*What to work on*.
Copy exactly the stretch of lines from the one holding "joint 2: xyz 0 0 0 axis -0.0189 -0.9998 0" through the last line of the data below, inclusive. Leave out pictures.

*Dataset extract*.
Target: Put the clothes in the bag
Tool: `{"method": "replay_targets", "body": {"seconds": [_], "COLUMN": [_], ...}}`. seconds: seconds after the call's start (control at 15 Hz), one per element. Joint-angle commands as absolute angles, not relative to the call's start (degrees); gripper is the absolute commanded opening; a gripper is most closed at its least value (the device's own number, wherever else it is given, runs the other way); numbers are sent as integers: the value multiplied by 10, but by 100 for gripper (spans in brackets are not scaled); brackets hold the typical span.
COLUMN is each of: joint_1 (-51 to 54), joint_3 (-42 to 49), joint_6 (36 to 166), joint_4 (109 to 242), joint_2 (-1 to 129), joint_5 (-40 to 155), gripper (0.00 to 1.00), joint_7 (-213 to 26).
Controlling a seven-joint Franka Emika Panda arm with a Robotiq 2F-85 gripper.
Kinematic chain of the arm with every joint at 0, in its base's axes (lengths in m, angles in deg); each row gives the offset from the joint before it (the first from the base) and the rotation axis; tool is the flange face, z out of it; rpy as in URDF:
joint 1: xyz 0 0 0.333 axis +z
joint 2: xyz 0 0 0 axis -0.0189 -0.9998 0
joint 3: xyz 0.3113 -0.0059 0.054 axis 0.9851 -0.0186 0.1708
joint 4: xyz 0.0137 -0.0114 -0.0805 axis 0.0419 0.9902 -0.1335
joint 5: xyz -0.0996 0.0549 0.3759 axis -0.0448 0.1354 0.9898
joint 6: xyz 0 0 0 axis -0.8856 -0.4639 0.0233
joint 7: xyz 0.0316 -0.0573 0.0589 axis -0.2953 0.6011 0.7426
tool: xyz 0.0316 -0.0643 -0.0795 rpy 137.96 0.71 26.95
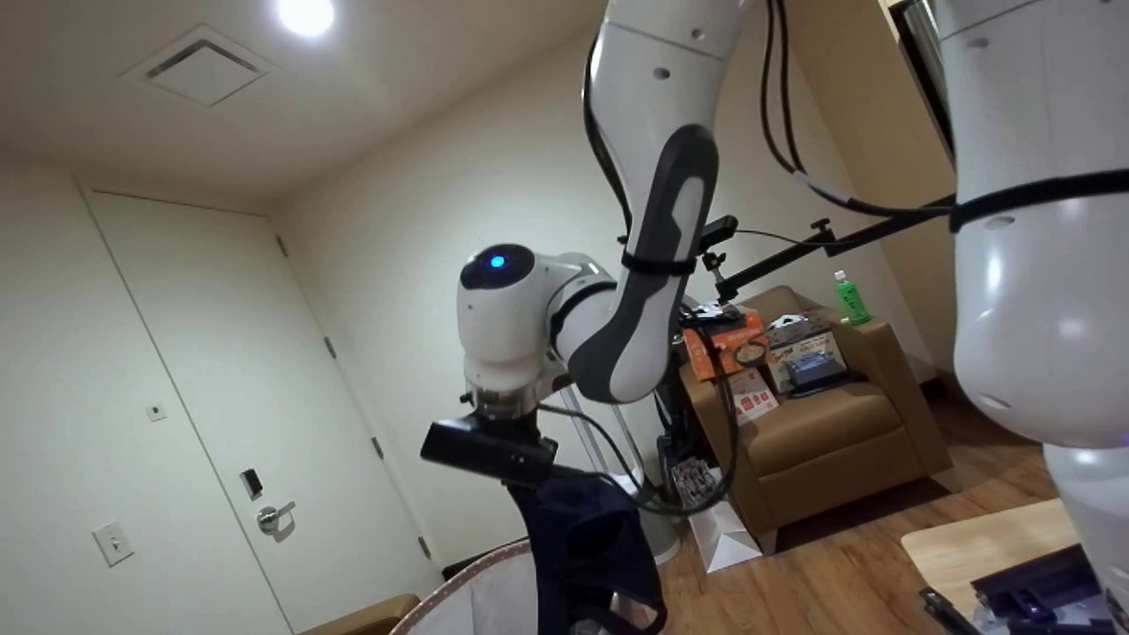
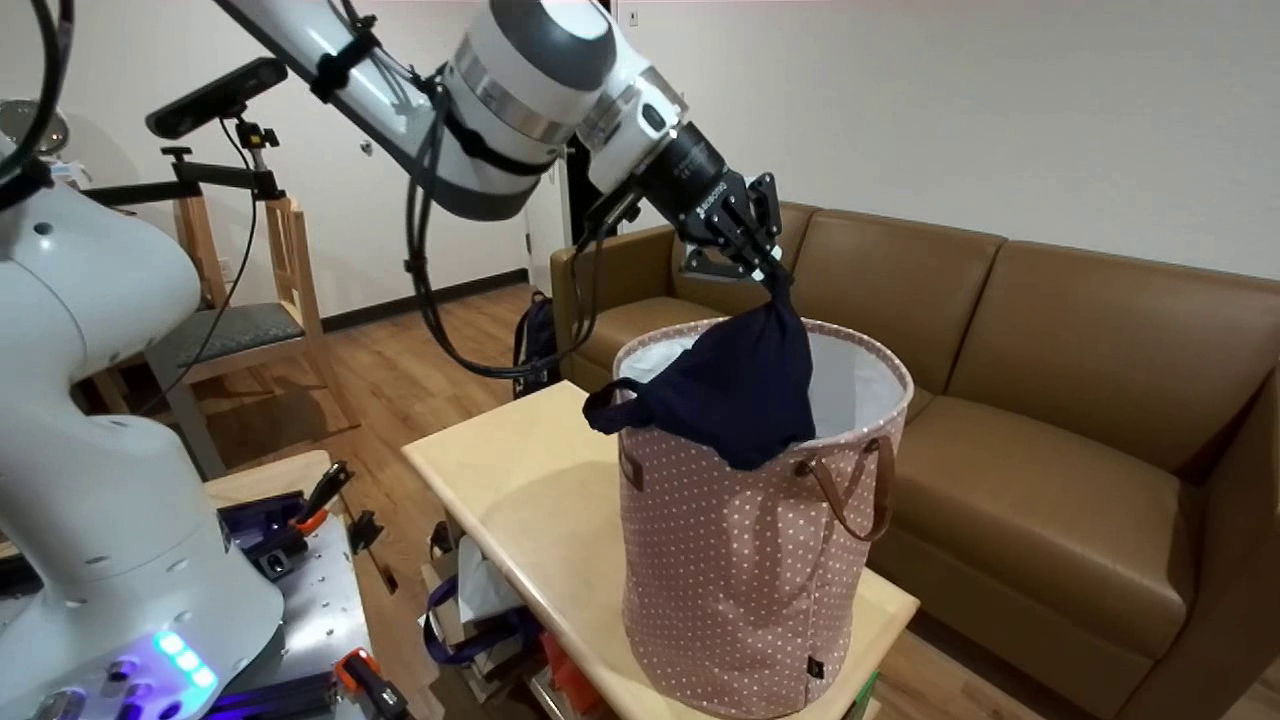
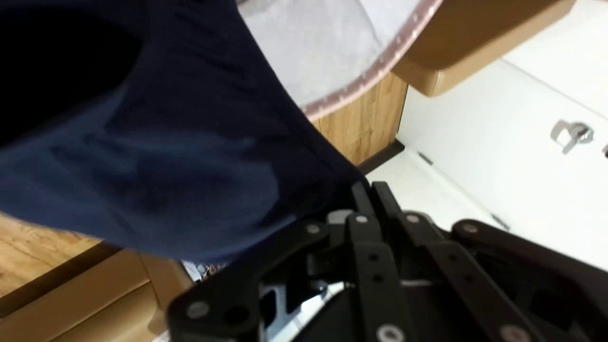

*Answer area*.
joint 2: xyz 0 0 0 axis -0.0189 -0.9998 0
joint 3: xyz 0.3113 -0.0059 0.054 axis 0.9851 -0.0186 0.1708
joint 4: xyz 0.0137 -0.0114 -0.0805 axis 0.0419 0.9902 -0.1335
joint 5: xyz -0.0996 0.0549 0.3759 axis -0.0448 0.1354 0.9898
joint 6: xyz 0 0 0 axis -0.8856 -0.4639 0.0233
joint 7: xyz 0.0316 -0.0573 0.0589 axis -0.2953 0.6011 0.7426
tool: xyz 0.0316 -0.0643 -0.0795 rpy 137.96 0.71 26.95

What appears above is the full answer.